While I was there, I enjoyed a session called, "Women of Power:  Being a Leader in a Diverse World," presented by Leah Lewis, MSA and Geraldine Perri, Ph.D.  It was a knock-your-socks off workshop.  If you ever get a chance to hear either of these women speak about leadership in organizations of workers or volunteers, grab it.  I know I will.  They both employed humor with warmth during their presentations.  Dr. Perri even talked about high achievers who know how to lighten up and not take themselves too sersiously--as a strategy for effective (as opposed to efficient) leadership.  This resonated with me. 

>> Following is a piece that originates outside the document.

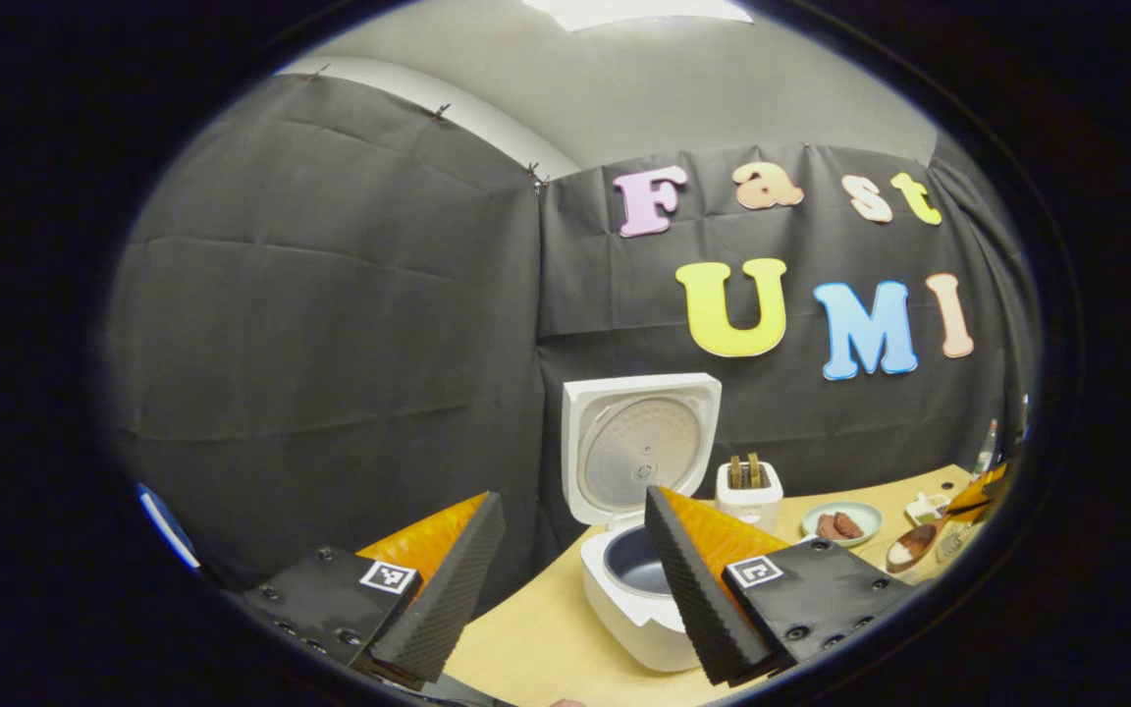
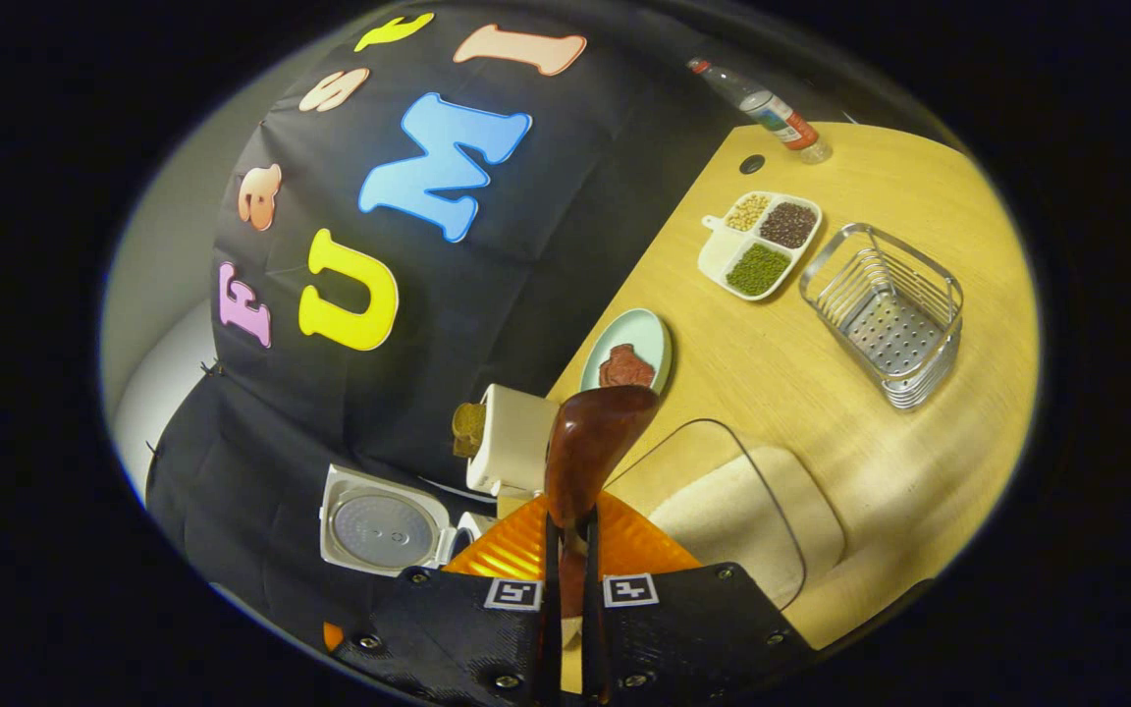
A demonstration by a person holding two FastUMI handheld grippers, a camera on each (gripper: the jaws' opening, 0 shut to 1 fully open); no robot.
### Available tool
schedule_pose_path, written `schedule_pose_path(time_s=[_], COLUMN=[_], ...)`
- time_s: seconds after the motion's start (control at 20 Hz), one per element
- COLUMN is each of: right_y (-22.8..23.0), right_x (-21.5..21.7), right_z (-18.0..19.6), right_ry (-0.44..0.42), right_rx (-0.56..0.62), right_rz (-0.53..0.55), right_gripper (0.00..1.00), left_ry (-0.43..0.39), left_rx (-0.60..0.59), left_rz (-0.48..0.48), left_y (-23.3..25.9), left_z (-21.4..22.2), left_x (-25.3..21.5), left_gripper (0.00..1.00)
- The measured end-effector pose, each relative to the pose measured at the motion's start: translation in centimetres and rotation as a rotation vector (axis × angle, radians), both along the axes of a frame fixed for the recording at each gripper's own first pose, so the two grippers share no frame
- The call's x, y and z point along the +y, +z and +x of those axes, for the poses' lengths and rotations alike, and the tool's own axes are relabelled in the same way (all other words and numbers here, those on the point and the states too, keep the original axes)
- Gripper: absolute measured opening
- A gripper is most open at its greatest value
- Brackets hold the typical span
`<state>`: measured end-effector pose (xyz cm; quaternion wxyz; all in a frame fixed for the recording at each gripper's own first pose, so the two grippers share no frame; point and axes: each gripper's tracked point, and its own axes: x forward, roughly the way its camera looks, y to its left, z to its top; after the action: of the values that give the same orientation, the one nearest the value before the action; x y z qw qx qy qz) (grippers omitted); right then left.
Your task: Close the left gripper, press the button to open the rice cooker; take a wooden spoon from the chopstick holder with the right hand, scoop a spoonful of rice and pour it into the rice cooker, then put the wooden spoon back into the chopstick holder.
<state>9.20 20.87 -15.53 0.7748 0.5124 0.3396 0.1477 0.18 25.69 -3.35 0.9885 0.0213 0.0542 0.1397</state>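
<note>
— Where's the wooden spoon (image 2: 590, 447)?
— Pinched in the right gripper (image 2: 570, 550), above one clear rice box (image 2: 723, 511).
— And the rice cooker (image 1: 636, 550)?
— One, lid up, beside one toaster (image 1: 749, 491). The left gripper (image 1: 565, 574) gapes apart.

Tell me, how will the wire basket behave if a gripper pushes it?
The wire basket looks empty and thin-walled, so it is probably light and would slide on the smooth table. It is low and wide, so tipping seems unlikely. Its metal wires look stiff.
</note>
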Motion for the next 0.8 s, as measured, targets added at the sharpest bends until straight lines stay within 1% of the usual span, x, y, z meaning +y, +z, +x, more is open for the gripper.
schedule_pose_path(time_s=[0.2, 0.4, 0.5, 0.55, 0.6, 0.65, 0.7, 0.75, 0.8], right_y=[3.0, 5.5, 6.4, 6.8, 7.3, 7.7, 8.0, 8.3, 8.6], right_x=[2.6, 5.2, 6.6, 7.5, 8.3, 9.1, 9.8, 10.6, 11.4], right_z=[0.8, 1.6, 2.1, 2.3, 2.6, 2.7, 2.8, 3.0, 3.1], right_ry=[0.032, 0.057, 0.072, 0.081, 0.091, 0.1, 0.11, 0.119, 0.13], right_rx=[-0.046, -0.076, -0.091, -0.098, -0.106, -0.111, -0.117, -0.123, -0.128], right_rz=[0.039, 0.089, 0.098, 0.101, 0.104, 0.107, 0.108, 0.107, 0.106], right_gripper=[0.08, 0.08, 0.08, 0.08, 0.08, 0.08, 0.08, 0.08, 0.08], left_ry=[0.018, 0.051, 0.068, 0.076, 0.083, 0.091, 0.1, 0.109, 0.117], left_rx=[0.006, 0.018, 0.028, 0.032, 0.037, 0.04, 0.043, 0.045, 0.047], left_rz=[-0.005, -0.014, -0.024, -0.027, -0.028, -0.028, -0.028, -0.03, -0.033], left_y=[-0.2, -0.8, -1.3, -1.5, -1.7, -1.8, -1.9, -2.0, -2.0], left_z=[-0.7, -1.6, -1.9, -2.1, -2.3, -2.6, -2.8, -3.0, -3.3], left_x=[1.0, 2.9, 3.8, 4.2, 4.6, 5.1, 5.5, 6.0, 6.5], left_gripper=[1.0, 1.0, 0.95, 0.99, 1.0, 0.99, 0.95, 0.95, 0.99])
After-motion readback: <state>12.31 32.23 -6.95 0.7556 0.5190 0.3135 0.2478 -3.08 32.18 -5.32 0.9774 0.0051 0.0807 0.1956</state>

It's not about being silly, though a good balance of seriousness and playfulness can go a long way if it fits with your personal style.  The notion of "serious play" is a cornerstone of this blog, after all.  Beyond that, laughing at ourselves as leaders (whether in business or in our communities, even in our families) is really about connecting with others, whatever the setting.  A leader who takes her work very seriously, yet can lighten up and laugh at her mistakes, and help others to laugh at theirs, is perceived as a real human being in the eyes of others.  Connecting with people in meaningful or even lighthearted ways is a critical key to accomplishing important things effectively.  Moreover, this leader wisely models understanding and acceptance in an earthy way that goes far beyond slogans and posters about tolerance in the workplace. 

In our personal development, even in our lives of contemplation, humor can also play an important role.  It's easy in the quiet hours when we reflect on where we are and where we're going to get all too serious about the things we've done or been unable to accomplish.  It's easy to get down on ourselves about our mistakes, when we let down the people we care about the most, when we aren't all we hope to be.  You know, visions are goals.  We don't make it to every goal every day.  The important thing is that we're always on our way, learning, trying, getting better and better.  The great thing about goals, wherever we find ourselves, is that we get to start over every day.   

"Believing in ourselves" means believing even when we fall short.  It means having just enough faith to try again tomorrow.  We can choose to tell ourselves we really messed up, and "keep telling ourselves all night long," as Ms. Lewis noted.  Or we can say, Yep, I was really a goofball.  What was I thinking? and have smile or a good laugh at our arrogance or shortsightedness, or the silly way we walked out of the restroom with the paper toilet-seat-cover hanging out from back of our trousers.  Make amends if you need to, sincerely tell someone you're sorry.  And if laughter is the only appropriate response, have a great laugh at you.  It will do your heart and the hearts of others a lot of good.

Julia Child was a successful woman of her time who was loved by so many because of her gifts, including her ability to laugh at her mistakes, to fix them, perhaps imperfectly, and move on.  Her motto:  "And above all else...have a good time!"